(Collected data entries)

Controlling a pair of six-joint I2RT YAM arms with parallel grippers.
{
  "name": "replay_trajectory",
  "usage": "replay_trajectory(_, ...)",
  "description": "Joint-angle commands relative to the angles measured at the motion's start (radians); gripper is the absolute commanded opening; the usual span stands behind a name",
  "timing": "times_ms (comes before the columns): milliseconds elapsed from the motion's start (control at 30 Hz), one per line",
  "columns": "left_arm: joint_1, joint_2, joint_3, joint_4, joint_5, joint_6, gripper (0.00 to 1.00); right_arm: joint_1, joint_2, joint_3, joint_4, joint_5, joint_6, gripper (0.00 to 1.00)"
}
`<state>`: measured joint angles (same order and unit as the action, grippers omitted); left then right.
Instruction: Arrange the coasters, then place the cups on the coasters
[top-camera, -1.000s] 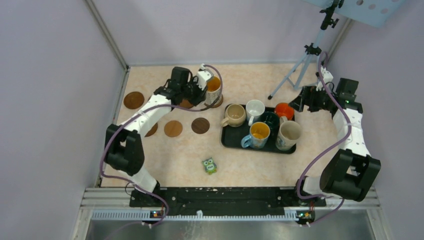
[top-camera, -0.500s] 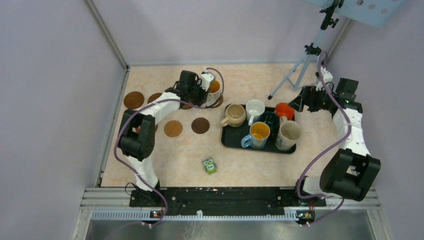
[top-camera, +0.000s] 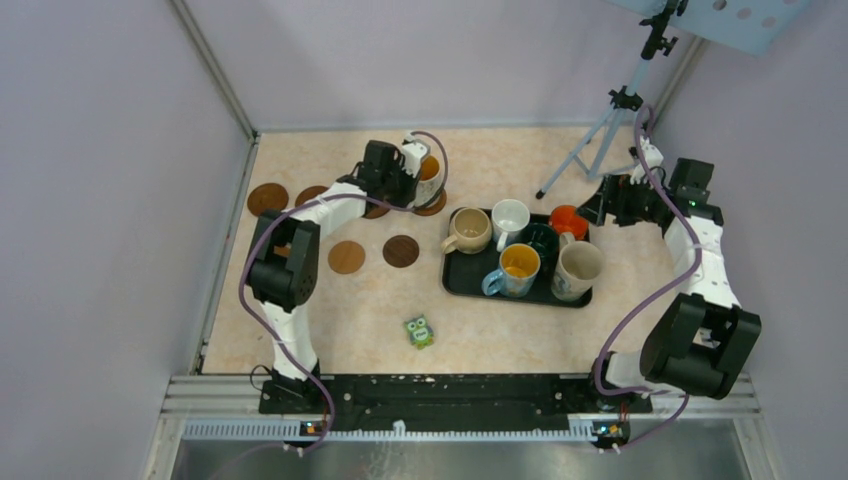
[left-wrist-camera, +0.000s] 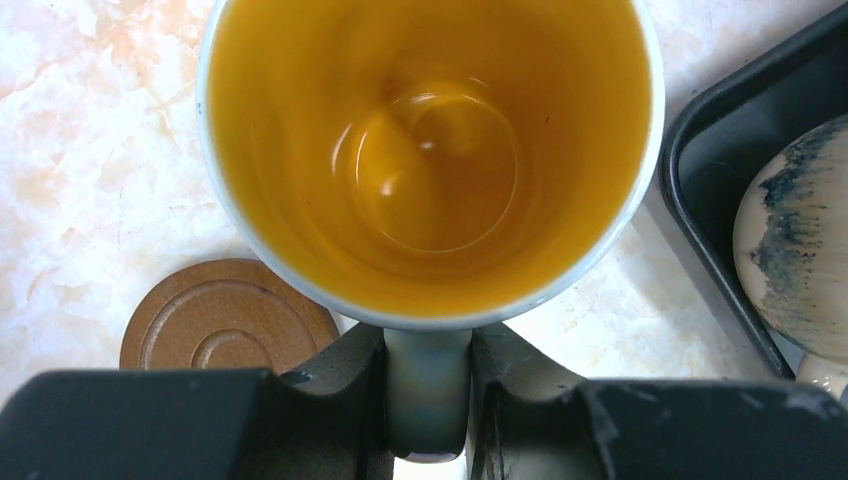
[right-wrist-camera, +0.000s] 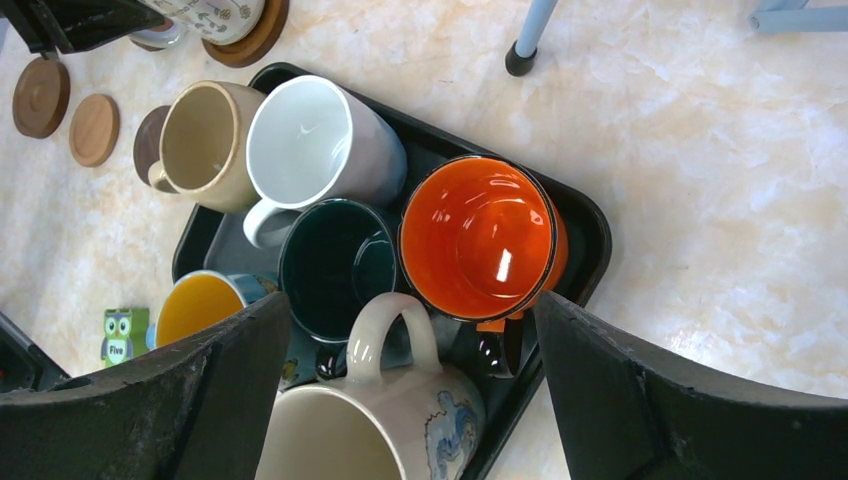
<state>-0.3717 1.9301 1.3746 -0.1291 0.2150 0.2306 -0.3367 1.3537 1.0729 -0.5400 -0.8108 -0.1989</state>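
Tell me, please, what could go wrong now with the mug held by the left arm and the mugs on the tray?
The left pincer grips the orange-lined mug only by its handle; it might twist or sit off-centre on the coaster beneath.
The black tray lies close beside it; a sideways move could bump it.
The open right pincer hangs over the orange-red mug, packed against the dark green mug; closing may knock neighbours.

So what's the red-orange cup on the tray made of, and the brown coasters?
The red-orange cup looks like glazed ceramic: glossy, with a bright glint of light inside. The coasters look like wood, matte, one showing fine grain and turned rings up close; could be a wood-look board instead.
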Motion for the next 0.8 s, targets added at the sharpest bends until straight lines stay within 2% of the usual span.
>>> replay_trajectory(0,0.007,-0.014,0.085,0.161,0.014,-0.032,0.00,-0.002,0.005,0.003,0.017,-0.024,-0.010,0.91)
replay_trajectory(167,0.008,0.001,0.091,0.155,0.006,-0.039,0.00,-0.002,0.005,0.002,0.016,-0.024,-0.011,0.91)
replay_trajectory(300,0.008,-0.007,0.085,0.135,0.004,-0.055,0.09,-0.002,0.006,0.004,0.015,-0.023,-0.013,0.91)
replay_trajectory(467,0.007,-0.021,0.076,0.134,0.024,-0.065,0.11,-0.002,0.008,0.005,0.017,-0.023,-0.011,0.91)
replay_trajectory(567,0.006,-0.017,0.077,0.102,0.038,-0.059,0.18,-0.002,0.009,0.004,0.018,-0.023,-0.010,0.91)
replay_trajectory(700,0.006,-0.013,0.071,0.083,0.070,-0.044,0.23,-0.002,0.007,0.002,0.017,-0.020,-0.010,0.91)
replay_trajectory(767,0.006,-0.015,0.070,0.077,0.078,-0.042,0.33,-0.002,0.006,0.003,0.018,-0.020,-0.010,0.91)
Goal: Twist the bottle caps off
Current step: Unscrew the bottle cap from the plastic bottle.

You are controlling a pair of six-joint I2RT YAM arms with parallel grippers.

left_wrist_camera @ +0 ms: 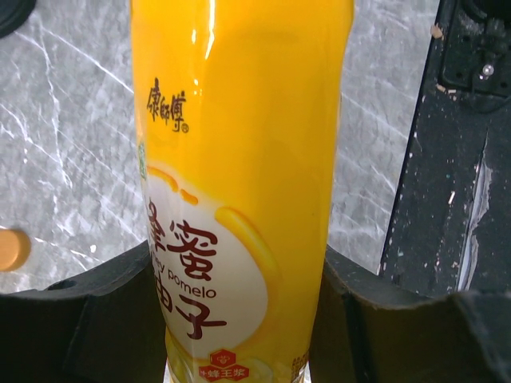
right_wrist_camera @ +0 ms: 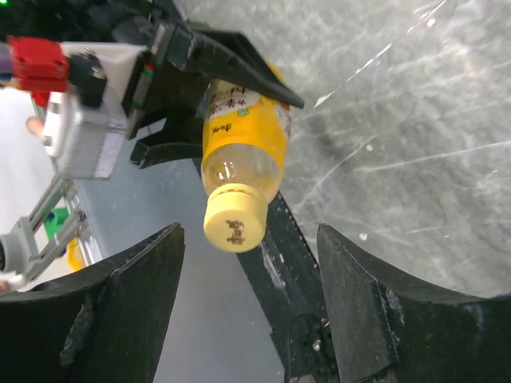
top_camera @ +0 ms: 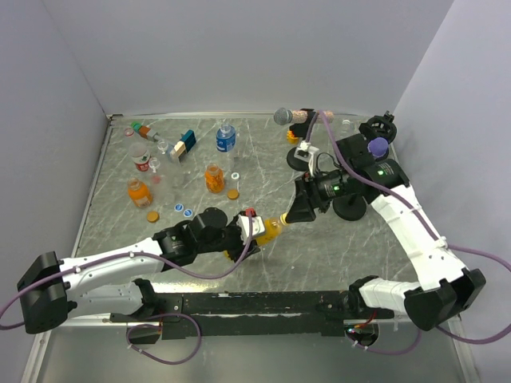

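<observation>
Nearest the arm bases, the left gripper (top_camera: 246,234) is clamped on the yellow bottle (right_wrist_camera: 243,132), its black fingers (left_wrist_camera: 96,319) pressing either side of the labelled body. The bottle is lifted off the marble-patterned table (top_camera: 263,159) and lies tilted well over. Its long axis runs from the left gripper up and rightward, neck towards the other arm.

Just beyond, the right gripper (top_camera: 297,210) faces the neck almost end-on. In its wrist view the yellow cap (right_wrist_camera: 234,227) sits between the spread fingers (right_wrist_camera: 132,303), nearer the left-hand one in that view, with a clear gap on each side, so these jaws are open and hold nothing. The cap looks fully seated on the neck. Judged from this, the coming move turns on closing squarely over the cap along the bottle's axis, and the right arm is the one placed for it.

Farther back on the table stand a blue-labelled clear bottle (top_camera: 226,138) and two squat orange bottles (top_camera: 213,177), with loose caps (top_camera: 232,194) lying near them.

The left wrist view cuts off both ends of the yellow bottle. From above, the cap is largely hidden by the right gripper, and how far the fingers overlap it in depth is unclear
</observation>
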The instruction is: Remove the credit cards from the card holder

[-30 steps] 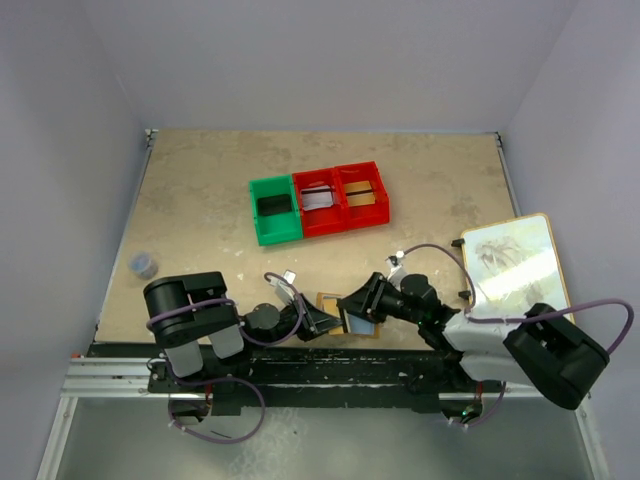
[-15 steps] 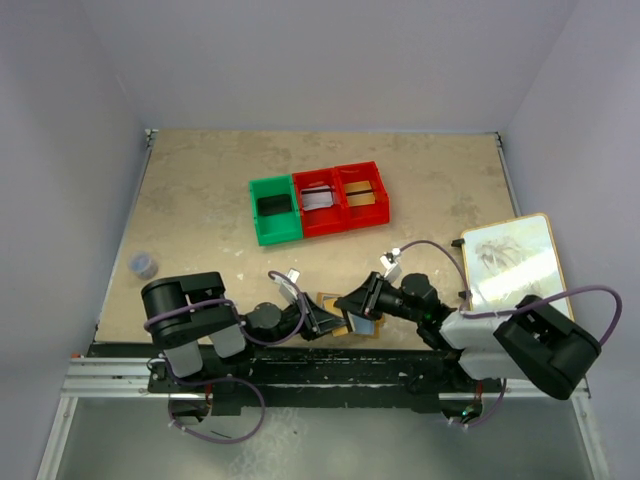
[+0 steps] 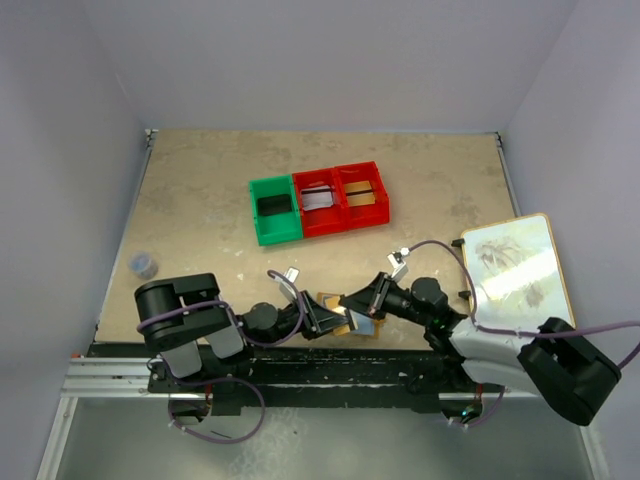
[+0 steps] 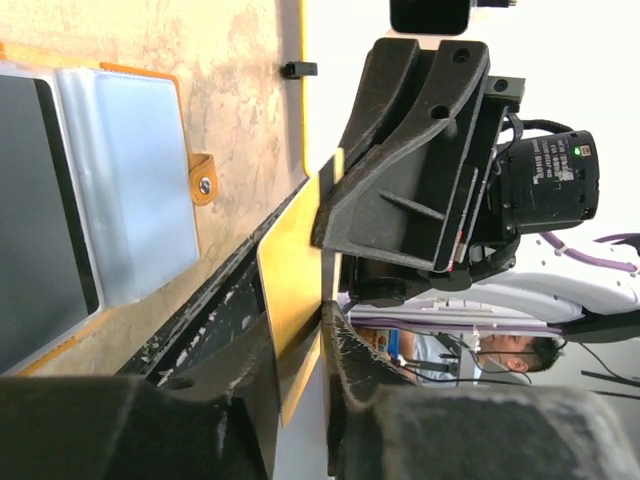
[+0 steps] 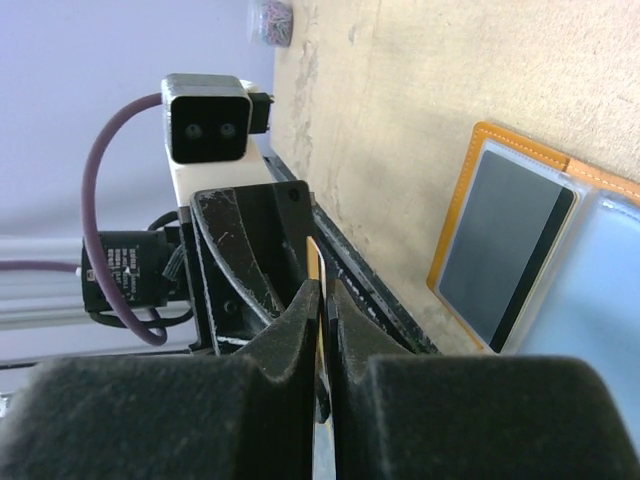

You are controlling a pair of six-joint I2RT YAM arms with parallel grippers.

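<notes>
Your tabletop (image 3: 200,200) carries the card holder (image 4: 130,180), lying open and flat with a black card (image 5: 505,245) in one pocket, and the left tool (image 4: 298,325) and right tool (image 5: 322,300) meet nose to nose just above it. There a gold-tan card (image 4: 292,270) hangs clear of the holder, its long axis running from one tool to the other, so neither is nearer (each has an end of it). The right tool is clenched on its end; the left straddles the opposite end, but whether it pinches or merely flanks the card you cannot tell.

Card holder (image 4: 130,180) open (gold CC (image 4: 290,270) out)
</notes>
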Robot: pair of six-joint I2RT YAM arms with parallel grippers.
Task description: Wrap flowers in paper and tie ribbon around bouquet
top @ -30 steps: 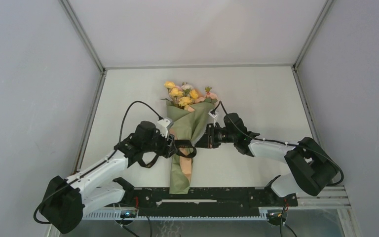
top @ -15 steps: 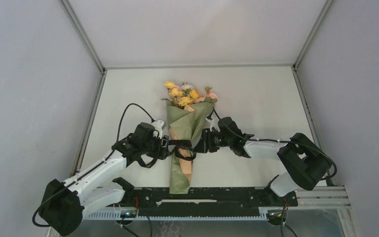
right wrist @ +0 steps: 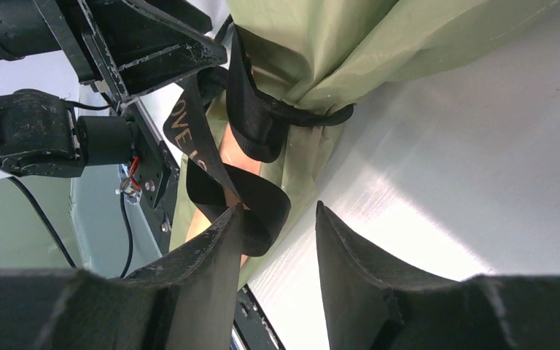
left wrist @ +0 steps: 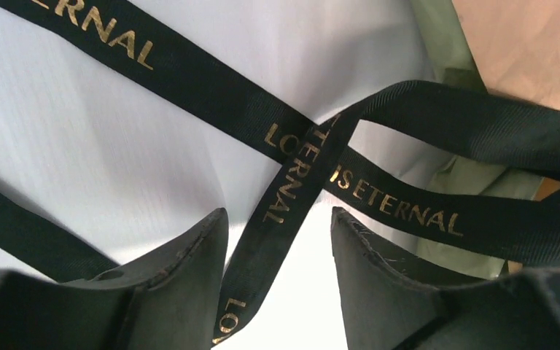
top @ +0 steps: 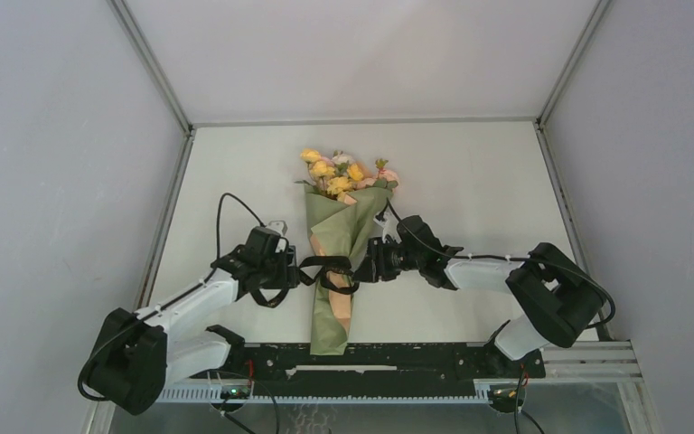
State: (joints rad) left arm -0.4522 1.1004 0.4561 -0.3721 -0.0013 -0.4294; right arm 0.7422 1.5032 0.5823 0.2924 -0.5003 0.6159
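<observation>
**Step in hand:** tying the ribbon (top: 329,271); the wrapping looks finished. The bouquet (top: 336,244) lies on the tabletop (top: 470,172). The flowers (top: 339,174) are at its far end. The olive paper (top: 348,221) is cinched at the bouquet's waist by the black band, with a slack loop just below it.

**Tools:**
- The left tool (left wrist: 278,215) has its jaws partly apart. One lettered strand runs between them, apparently not pinched.
- The right tool (right wrist: 280,208) also has its jaws partly apart, with nothing between them. A ribbon loop touches its side.

**Next move (judgement):** each tool closes on a strand beside the bouquet. They then pull outward evenly to snug the knot without dragging the bouquet.

**Against one second ago:**
- The left tool has drawn back from the bouquet's left side, and a strand now stretches out toward it.
- The right tool sits slightly lower along the bouquet.
- The bouquet is unmoved.
</observation>
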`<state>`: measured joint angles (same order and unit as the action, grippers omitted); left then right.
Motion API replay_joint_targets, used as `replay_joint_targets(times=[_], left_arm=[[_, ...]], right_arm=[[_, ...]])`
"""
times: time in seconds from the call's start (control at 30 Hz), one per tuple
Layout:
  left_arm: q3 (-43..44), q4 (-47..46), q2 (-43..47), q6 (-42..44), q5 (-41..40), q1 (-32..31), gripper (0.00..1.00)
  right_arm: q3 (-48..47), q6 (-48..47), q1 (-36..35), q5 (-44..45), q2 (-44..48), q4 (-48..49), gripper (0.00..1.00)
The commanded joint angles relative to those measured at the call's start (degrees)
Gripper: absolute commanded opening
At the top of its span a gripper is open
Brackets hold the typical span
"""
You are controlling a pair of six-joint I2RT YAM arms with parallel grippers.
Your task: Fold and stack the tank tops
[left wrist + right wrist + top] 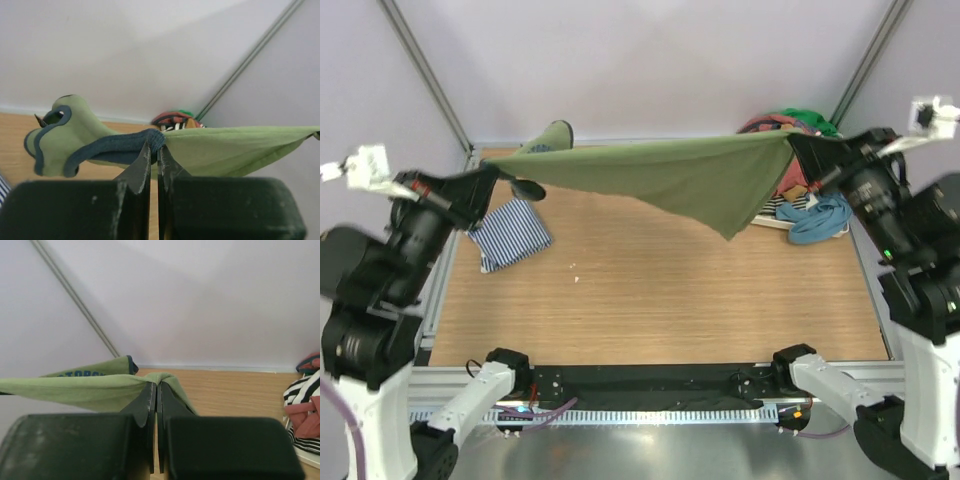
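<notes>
The olive green tank top [690, 180] is hanging in the air, stretched between the two grippers and sagging to a point below and nearer the right fingers. The left gripper [492, 178] is pinching the navy-trimmed shoulder end, its fingers pressed together on the trim, with loose cloth flopping out beyond the fingertips. The right gripper [795, 143] is clamping the opposite end, its fingers closed on a gathered fold of green cloth.

Below and just beside the left fingers, the striped tank top [512, 233] is lying on the table [650, 310] as a compact rectangle, so it looks already folded. By that reading roughly half the job is standing done. The olive top is not yet laid flat, folded or set on the striped one.

Behind and below the right fingers, a pile of other clothes [802, 200] is sitting at the table's far corner.
</notes>
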<state>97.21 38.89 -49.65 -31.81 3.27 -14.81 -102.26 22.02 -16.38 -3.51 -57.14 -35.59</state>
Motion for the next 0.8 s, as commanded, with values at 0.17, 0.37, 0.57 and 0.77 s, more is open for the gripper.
replay_joint_targets(times=[0.17, 0.37, 0.57, 0.77], left_arm=[[-6.77, -6.73, 15.18, 0.44, 4.82, 0.39, 0.0], [-4.75, -4.18, 15.81, 0.08, 5.0, 0.39, 0.0], [-6.94, -4.35, 11.51, 0.08, 1.75, 0.39, 0.0], [-17.82, -6.01, 2.72, -2.28, -2.74, 0.39, 0.0]], right_arm=[[8.56, 2.41, 0.12, -10.11, 14.51, 6.94, 0.01], [8.48, 2.68, 0.21, -11.35, 16.8, 4.66, 0.01], [5.14, 1.18, 0.12, -3.29, 10.84, -1.39, 0.01], [16.81, 1.79, 0.12, 6.49, -0.41, 0.16, 0.01]])
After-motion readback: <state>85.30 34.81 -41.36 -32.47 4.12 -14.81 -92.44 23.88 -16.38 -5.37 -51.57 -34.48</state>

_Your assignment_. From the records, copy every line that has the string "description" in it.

_Task response_.
  "description": "Joint-angle commands relative to the angles measured at the motion's start (radians); gripper is the absolute commanded opening; the usual span stands behind a name",
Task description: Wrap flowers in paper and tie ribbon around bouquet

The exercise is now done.